O site encerrou 2002 com faturamento de cerca de R$ 1 milhão, sendo que 85% desse valor provém da venda de produtos para assessorias de imprensa e departamentos de comunicação das empresas.

Quando surgiu em setembro de 2001, depois do boom da Internet, o Comunique-se era apenas um site com informações sobre as redações e veículos de imprensa do país. Com o tempo, o site foi conquistando leitores, o que resultou hoje em 50 mil profissionais cadastrados.

"Nos primeiros seis meses, a intenção não era vender produtos, mas estabelecer a marca entre os jornalistas", diz Rodrigo Azevedo, sócio e fundador do Comunique-se. Aí já era hora de colocar as mercadorias nas prateleiras.

Com uma lista de jornalistas nas mãos, o site já oferece coletivas on-line, relação de jornalistas, distribuição de notícias, clippings e pesquisas de imagem das corporações, tudo eletrônico.

Hoje são 120 clientes, sendo que 50% são assessorias de imprensa, e a outra metade, empresas como Ford, Michelin, BR, Souza Cruz, Sul América, Kaiser e Nextel. São eles que sustentam o site com informações sobre e para a imprensa.
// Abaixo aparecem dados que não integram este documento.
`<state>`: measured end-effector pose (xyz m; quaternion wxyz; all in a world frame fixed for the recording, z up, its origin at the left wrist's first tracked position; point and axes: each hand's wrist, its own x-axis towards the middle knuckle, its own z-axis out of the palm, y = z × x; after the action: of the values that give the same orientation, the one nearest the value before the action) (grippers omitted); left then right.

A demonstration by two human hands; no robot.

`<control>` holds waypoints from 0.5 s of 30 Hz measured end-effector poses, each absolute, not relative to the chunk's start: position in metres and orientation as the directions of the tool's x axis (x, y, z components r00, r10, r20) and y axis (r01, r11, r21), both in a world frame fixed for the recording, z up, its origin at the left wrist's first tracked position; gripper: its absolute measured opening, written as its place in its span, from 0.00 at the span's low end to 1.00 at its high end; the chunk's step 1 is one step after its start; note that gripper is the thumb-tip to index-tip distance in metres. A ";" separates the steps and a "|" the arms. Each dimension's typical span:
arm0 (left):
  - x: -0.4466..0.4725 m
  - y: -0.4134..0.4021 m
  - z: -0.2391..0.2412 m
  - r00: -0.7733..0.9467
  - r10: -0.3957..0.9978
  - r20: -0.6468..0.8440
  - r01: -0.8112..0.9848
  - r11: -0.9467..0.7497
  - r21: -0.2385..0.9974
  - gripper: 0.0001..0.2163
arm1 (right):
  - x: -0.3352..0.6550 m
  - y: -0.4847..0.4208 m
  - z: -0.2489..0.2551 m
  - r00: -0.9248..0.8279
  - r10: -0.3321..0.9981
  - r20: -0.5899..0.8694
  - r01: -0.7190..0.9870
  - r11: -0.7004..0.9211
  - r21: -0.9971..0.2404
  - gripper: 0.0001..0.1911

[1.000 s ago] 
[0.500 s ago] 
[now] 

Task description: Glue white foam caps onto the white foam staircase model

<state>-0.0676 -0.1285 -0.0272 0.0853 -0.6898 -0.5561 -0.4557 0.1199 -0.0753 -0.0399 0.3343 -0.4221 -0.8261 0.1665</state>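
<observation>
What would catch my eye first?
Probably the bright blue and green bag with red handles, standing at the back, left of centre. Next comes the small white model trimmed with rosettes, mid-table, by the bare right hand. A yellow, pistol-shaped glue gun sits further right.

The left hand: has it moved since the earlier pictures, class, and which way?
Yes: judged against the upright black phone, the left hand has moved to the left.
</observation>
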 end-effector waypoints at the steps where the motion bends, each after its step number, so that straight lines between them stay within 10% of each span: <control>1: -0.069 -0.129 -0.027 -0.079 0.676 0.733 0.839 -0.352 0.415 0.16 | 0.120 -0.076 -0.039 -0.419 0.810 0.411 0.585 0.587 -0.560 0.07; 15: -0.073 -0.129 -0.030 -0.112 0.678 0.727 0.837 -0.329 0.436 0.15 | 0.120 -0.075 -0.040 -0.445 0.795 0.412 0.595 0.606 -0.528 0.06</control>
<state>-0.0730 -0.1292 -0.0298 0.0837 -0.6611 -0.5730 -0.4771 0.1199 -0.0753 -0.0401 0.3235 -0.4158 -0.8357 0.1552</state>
O equilíbrio financeiro do site ainda não foi alcançado, mas Azevedo explica que a empresa já está quase lá. Tanto que recentemente a sócia Invent, investidora em empresas de internet, adquiriu as cotas que a FSB Comunicações possuía. Quando a empresa foi formada com ambas as empresas, havia a previsão de que a FSB sairia dela tão logo o equilíbrio financeiro se aproximasse.

Para 2003, Azevedo prevê pelo menos dobrar o faturamento ao reforçar o processo comercial e criar um portal, ações que pedem aportes da Invent e que talvez adiem o equilíbrio.